## Work to be completed
Your answer must be the listing, given again word for word.

## Extracted material
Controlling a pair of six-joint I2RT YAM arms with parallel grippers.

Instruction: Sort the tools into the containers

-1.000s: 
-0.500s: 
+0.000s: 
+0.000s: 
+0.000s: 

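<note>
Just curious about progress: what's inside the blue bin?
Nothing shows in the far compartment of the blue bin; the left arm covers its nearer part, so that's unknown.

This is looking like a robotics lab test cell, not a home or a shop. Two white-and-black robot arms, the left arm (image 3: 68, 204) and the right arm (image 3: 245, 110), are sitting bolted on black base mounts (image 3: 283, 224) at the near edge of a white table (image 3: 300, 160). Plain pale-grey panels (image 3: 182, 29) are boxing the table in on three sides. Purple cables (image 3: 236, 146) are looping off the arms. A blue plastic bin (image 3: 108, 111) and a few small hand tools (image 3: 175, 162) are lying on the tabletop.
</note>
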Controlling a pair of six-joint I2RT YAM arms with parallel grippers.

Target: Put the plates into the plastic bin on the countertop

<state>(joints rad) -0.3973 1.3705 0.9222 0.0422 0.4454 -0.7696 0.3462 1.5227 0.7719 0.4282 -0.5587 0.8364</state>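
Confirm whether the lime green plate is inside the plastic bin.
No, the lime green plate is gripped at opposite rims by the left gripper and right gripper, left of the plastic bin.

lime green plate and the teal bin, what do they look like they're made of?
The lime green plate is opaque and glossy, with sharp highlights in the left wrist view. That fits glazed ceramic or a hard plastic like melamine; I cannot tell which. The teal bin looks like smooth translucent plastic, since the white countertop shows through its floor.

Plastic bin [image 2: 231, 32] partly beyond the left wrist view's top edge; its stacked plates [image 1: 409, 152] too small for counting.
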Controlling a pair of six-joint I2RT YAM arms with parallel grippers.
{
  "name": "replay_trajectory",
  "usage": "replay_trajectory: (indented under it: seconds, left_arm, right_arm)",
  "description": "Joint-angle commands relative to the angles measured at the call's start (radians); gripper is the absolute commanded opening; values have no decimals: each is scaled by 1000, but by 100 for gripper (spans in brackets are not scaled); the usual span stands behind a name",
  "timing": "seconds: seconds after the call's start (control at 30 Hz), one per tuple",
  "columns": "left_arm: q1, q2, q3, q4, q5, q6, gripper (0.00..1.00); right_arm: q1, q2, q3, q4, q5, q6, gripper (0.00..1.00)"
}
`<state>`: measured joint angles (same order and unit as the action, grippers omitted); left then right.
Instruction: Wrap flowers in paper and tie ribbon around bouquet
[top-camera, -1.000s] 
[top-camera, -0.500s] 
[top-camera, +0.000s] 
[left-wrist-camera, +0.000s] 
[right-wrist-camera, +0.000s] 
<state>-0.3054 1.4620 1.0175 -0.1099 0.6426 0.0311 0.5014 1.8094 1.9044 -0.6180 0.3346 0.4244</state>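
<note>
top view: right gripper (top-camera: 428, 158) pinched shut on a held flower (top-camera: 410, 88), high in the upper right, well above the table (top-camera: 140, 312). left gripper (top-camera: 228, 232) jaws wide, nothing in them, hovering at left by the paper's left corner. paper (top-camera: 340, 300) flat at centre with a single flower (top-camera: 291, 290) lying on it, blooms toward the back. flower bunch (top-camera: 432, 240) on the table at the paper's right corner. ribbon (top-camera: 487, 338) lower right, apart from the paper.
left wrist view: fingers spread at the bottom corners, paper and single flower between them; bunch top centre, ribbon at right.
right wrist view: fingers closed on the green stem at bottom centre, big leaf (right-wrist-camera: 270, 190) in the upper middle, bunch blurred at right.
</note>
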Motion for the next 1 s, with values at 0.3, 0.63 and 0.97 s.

## Task output
Controlling a pair of six-joint I2RT YAM arms with parallel grippers.

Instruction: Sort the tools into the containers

-1.000s: 
-0.500s: 
+0.000s: 
+0.000s: 
+0.000s: 

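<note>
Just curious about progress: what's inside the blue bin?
Nothing shows in the far compartment of the blue bin; the left arm covers its nearer part, so that's unknown.

This is looking like a robotics lab test cell, not a home or a shop. Two white-and-black robot arms, the left arm (image 3: 68, 204) and the right arm (image 3: 245, 110), are sitting bolted on black base mounts (image 3: 283, 224) at the near edge of a white table (image 3: 300, 160). Plain pale-grey panels (image 3: 182, 29) are boxing the table in on three sides. Purple cables (image 3: 236, 146) are looping off the arms. A blue plastic bin (image 3: 108, 111) and a few small hand tools (image 3: 175, 162) are lying on the tabletop.
</note>
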Controlling a pair of six-joint I2RT YAM arms with parallel grippers.

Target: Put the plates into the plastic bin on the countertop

<state>(joints rad) -0.3973 1.3705 0.9222 0.0422 0.4454 -0.7696 0.3462 1.5227 0.7719 0.4282 -0.5587 0.8364</state>
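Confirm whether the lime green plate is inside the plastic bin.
No, the lime green plate is gripped at opposite rims by the left gripper and right gripper, left of the plastic bin.

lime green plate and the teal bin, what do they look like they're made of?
The lime green plate is opaque and glossy, with sharp highlights in the left wrist view. That fits glazed ceramic or a hard plastic like melamine; I cannot tell which. The teal bin looks like smooth translucent plastic, since the white countertop shows through its floor.

Plastic bin [image 2: 231, 32] partly beyond the left wrist view's top edge; its stacked plates [image 1: 409, 152] too small for counting.
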Controlling a pair of six-joint I2RT YAM arms with parallel grippers.
{
  "name": "replay_trajectory",
  "usage": "replay_trajectory: (indented under it: seconds, left_arm, right_arm)",
  "description": "Joint-angle commands relative to the angles measured at the call's start (radians); gripper is the absolute commanded opening; values have no decimals: each is scaled by 1000, but by 100 for gripper (spans in brackets are not scaled); the usual span stands behind a name",
  "timing": "seconds: seconds after the call's start (control at 30 Hz), one per tuple",
  "columns": "left_arm: q1, q2, q3, q4, q5, q6, gripper (0.00..1.00); right_arm: q1, q2, q3, q4, q5, q6, gripper (0.00..1.00)"
}
`<state>`: measured joint angles (same order and unit as the action, grippers omitted); left then right.
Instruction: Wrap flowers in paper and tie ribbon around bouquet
[top-camera, -1.000s] 
[top-camera, -0.500s] 
[top-camera, +0.000s] 
[left-wrist-camera, +0.000s] 
[right-wrist-camera, +0.000s] 
<state>-0.3054 1.4620 1.0175 -0.1099 0.6426 0.0311 0.5014 1.8094 1.9044 -0.6180 0.3346 0.4244</state>
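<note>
top view: right gripper (top-camera: 428, 158) pinched shut on a held flower (top-camera: 410, 88), high in the upper right, well above the table (top-camera: 140, 312). left gripper (top-camera: 228, 232) jaws wide, nothing in them, hovering at left by the paper's left corner. paper (top-camera: 340, 300) flat at centre with a single flower (top-camera: 291, 290) lying on it, blooms toward the back. flower bunch (top-camera: 432, 240) on the table at the paper's right corner. ribbon (top-camera: 487, 338) lower right, apart from the paper.
left wrist view: fingers spread at the bottom corners, paper and single flower between them; bunch top centre, ribbon at right.
right wrist view: fingers closed on the green stem at bottom centre, big leaf (right-wrist-camera: 270, 190) in the upper middle, bunch blurred at right.
</note>
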Motion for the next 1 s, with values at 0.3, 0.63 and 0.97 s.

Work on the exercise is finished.